Michel Tremblay, dans ce roman, se met merveilleusement bien dans la peau de Rhéauna, une petite fille de dix ans qui quitte ses grands-parents qui les ont élevées jusqu'ici, elle et ses soeurs, pour rejoindre seule en train sa mère qu'elle ne connaît qu'à peine, à Montréal.
Elle laisse ainsi derrière elle les immenses champs de maïs du Saskatchewan - au Nord du Montana et du Dakota, côté Canada pour ceux qui comme moi ne situent pas! - et sa petite ville francophone et catholique, mais surtout une famille affectueuse et aimante - pour partir vers un avenir incertain et une grande ville où les gens se moqueront sans aucun doute de son accent, ses vêtements et son ignorance. La route est longue, et elle est accueillie tour-à-tour par deux grand-tantes, l'une à Regina, l'autre à Winnipeg, et enfin par sa petite-cousine à Ottawa avant de reprendre le train pour l'étape ultime: Montréal, sa mère.
Ce voyage est un moyen pour
Michel Tremblay de rendre hommage à sa mère Rhéauna, héroïne de ce récit et de ce voyage qu'elle lui aura raconté, comme elle a dû souvent évoquer cette grande maison dans laquelle elle a passé les premières années de son enfance, mais également d'écrire sur le Canada des années 1900, la rusticité rurale, la modernité des grandes villes, la triple influence des croyances cris (une des tribus amérindiennes, canadiennes,) catholiques et protestantes et les hypocrisies citadines, la misère, la forte influence de la société.

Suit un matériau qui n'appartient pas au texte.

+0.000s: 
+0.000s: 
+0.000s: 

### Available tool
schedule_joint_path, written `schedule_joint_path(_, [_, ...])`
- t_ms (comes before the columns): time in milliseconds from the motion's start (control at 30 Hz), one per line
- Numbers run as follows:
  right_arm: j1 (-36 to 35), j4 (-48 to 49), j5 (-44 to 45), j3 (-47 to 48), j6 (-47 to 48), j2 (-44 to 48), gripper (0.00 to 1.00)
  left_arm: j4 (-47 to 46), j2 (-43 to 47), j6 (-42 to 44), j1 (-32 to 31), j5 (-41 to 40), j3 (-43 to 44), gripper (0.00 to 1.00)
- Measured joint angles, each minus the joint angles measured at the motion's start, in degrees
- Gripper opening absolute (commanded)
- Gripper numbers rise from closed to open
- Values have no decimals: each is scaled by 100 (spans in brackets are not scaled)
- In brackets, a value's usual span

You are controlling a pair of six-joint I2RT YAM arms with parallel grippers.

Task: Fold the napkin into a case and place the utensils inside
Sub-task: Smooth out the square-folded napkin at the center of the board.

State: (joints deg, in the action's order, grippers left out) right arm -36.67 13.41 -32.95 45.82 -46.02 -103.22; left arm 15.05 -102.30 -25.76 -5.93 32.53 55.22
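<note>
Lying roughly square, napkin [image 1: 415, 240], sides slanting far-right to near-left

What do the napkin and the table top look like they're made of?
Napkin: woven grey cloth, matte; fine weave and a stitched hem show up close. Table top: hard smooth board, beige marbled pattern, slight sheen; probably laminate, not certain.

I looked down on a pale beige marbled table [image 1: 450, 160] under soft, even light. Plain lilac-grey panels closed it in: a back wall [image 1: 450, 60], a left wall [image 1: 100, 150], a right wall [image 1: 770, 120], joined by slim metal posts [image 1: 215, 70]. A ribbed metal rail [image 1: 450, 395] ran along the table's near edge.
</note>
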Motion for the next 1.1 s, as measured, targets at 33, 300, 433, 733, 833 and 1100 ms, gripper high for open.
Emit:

Tout au long de son voyage, la petite fille, angoissée mais curieuse, ne demandant qu'un peu d'affection de la part de celles qui l'accueillent et acceptant d'être rassurée sans croire vraiment en ce qu'on lui promet de bonheur, rencontre des personnes qui, au fond d'eux-mêmes, cachent une souffrance,bien souvent une profonde solitude mais aussi une vie secrète, telle cette vieille tante acariâtre qui le soir joue merveilleusement du piano face aux voisins qui viennent l'écouter en silence sous la fenêtre, ou Ti-Lou, vivant dans le luxe grâce à son travail de femme indépendante de nuit (vous l'aurez compris bien sûr, mais pour Rhéauna, tout cela reste bien obscur).
J'ai lu ce roman un peu comme un conte, la maison, si rassurante, qu'on quitte, le voyage initiatique, les rencontres et les épreuves qu'elles induisent, l'apprentissage de la vie que fait Rhéauna au cours de ce voyage, sa sagesse finalement et sa très grande générosité d'enfant, et le but du voyage, enfin. Tout au long du récit, c'est l'arrivée et la rencontre avec la mère qu'on attend, inquiète comme elle, mais espérant un heureux dénouement. Comment est cette maman qu'on connaît si peu et qui réclame soudain cette aînée qu'elle avait laissée à ses propres parents? Pourquoi, soudain, veut-elle qu'elle vienne vivre avec elle, si loin de ceux qu'elle aime?
J'ai été émue par la justesse avec laquelle
Michel Tremblay écrit l'enfance et ses questionnements, mais aussi par ces chapitres consacrés à ces adultes incompréhensibles qu'elle rencontre. Un beau livre sur l'enfance, et un beau voyage dans ces grandes villes lumineuses et bruyantes ou le long du magique Lac Supérieur.